Abstract

Abstract Background The adverse effects of inpatient falls are well known. The harms of unwarranted bedrest and prolonged immobilisation present insidiously but, arguably, have a greater impact. Deconditioning, itself, is a major contributor to falls in older adults. There is still a troubling assumption that falls can be prevented through restraint and preventing at-risk patients from mobilising. Methods We reviewed medical and nursing notes and conducted brief-structured interviews with nurses and brief bedside observations for medical inpatients aged ≥75. We constructed a research template based on the UK National Falls audit 20151 and the Hospital Elder Life Program (HELP) - mobility toolkit2. We included all patients on medical wards over the age of 75, admitted for 3 or more days. We excluded patients who were critically unwell or imminently dying.

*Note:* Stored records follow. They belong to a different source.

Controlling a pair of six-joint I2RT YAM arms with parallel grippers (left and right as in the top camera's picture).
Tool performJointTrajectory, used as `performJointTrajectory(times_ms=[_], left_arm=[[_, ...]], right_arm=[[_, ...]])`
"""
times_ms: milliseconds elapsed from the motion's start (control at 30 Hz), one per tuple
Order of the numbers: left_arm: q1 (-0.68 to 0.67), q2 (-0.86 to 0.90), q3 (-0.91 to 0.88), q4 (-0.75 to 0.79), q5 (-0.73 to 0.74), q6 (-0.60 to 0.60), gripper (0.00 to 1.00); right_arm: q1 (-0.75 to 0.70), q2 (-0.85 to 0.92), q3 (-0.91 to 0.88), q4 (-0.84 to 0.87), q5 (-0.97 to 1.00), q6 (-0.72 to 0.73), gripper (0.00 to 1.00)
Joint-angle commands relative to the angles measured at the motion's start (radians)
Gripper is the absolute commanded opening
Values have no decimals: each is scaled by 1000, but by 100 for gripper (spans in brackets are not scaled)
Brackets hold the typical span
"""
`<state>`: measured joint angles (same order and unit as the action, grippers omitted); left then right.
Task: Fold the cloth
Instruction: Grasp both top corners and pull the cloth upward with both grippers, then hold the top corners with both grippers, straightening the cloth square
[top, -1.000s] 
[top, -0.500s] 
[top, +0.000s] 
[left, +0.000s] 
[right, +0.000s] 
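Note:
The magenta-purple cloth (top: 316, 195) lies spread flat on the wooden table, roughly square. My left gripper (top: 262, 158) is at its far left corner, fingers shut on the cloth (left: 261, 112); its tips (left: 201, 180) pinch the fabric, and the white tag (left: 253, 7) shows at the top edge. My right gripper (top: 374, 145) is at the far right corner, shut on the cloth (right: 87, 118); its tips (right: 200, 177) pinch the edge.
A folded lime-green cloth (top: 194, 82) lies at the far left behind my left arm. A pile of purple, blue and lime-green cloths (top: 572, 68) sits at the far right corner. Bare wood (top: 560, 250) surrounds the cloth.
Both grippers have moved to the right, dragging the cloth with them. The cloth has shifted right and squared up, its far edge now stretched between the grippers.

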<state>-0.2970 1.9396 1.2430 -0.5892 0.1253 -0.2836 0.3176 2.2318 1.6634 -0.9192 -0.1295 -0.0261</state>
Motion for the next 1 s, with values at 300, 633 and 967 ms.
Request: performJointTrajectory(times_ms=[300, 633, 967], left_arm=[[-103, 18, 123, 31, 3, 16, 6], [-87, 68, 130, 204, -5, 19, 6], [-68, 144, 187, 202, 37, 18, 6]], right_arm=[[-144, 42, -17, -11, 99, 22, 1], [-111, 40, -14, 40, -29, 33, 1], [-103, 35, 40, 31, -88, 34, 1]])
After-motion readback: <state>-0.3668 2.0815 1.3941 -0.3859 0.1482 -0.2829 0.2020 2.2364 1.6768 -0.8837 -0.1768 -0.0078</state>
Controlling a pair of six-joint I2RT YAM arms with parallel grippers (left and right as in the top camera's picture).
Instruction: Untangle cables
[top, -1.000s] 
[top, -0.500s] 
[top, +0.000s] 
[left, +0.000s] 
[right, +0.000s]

Results We reviewed 100 medical inpatients aged over 75. Patients’ mobility deteriorated significantly from their baseline, with 73% of patients requiring assistance compared to 22% at baseline. PJ paralysis was endemic with only one third of patients wearing day clothes. 75% of patients spent more than half of the day in bed. There were 8 falls during the entire study period. Poorer levels of mobility correlated with delirium and incontinence. Conclusion The deleterious effects on older patient of the traditional model of acute hospital care with gratuitous bedrest are universally acknowledged. Falls should be prevented through supervision rather than restraint. Campaigns such as “End PJ Paralysis” and the HELP mobility toolkit can enable a cultural change within hospitals. Such change is impossible without the staffing and leadership to endorse it.